▶ _WHAT THE TASK REQUIRES_: Exactly the lines starting at the line containing "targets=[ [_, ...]" and ending at the line containing "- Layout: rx" are to be written out from the listing below, both included.

- - - - - - -

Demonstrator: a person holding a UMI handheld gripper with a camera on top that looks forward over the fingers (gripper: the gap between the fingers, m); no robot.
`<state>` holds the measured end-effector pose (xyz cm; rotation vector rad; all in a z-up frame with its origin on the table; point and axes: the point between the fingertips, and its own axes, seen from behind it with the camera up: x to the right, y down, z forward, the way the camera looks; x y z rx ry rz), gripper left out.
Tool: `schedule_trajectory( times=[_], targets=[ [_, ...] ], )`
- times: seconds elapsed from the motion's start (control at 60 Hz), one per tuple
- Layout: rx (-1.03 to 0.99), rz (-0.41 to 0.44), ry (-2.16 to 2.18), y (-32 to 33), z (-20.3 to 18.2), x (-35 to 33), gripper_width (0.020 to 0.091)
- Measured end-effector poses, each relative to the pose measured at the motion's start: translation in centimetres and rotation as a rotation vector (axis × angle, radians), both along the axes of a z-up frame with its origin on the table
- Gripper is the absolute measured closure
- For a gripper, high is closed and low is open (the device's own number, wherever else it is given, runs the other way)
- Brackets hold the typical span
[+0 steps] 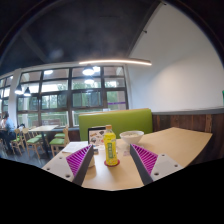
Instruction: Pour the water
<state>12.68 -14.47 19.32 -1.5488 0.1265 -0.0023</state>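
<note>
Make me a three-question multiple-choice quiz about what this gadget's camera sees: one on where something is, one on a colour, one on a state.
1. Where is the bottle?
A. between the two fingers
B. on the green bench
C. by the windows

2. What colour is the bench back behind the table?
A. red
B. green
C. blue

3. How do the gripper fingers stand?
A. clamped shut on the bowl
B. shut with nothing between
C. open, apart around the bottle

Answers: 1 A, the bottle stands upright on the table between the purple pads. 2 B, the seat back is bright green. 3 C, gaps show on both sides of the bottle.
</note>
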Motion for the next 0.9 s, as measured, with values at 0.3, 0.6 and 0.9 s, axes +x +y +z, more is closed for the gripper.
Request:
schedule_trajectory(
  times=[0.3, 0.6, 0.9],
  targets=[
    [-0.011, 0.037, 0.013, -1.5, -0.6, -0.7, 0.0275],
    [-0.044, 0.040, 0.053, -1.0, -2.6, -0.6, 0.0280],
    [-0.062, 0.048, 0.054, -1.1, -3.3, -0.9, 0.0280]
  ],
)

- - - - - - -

▶ _SOLUTION BELOW_:
Tool: `schedule_trajectory( times=[_], targets=[ [_, ...] ], )`
- times: seconds elapsed from the motion's start (control at 60 Hz), one per tuple
- Layout: rx (-1.03 to 0.99), rz (-0.41 to 0.44), ry (-2.16 to 2.18), y (-32 to 33), z (-20.3 to 18.2), x (-35 to 33), gripper_width (0.020 to 0.091)

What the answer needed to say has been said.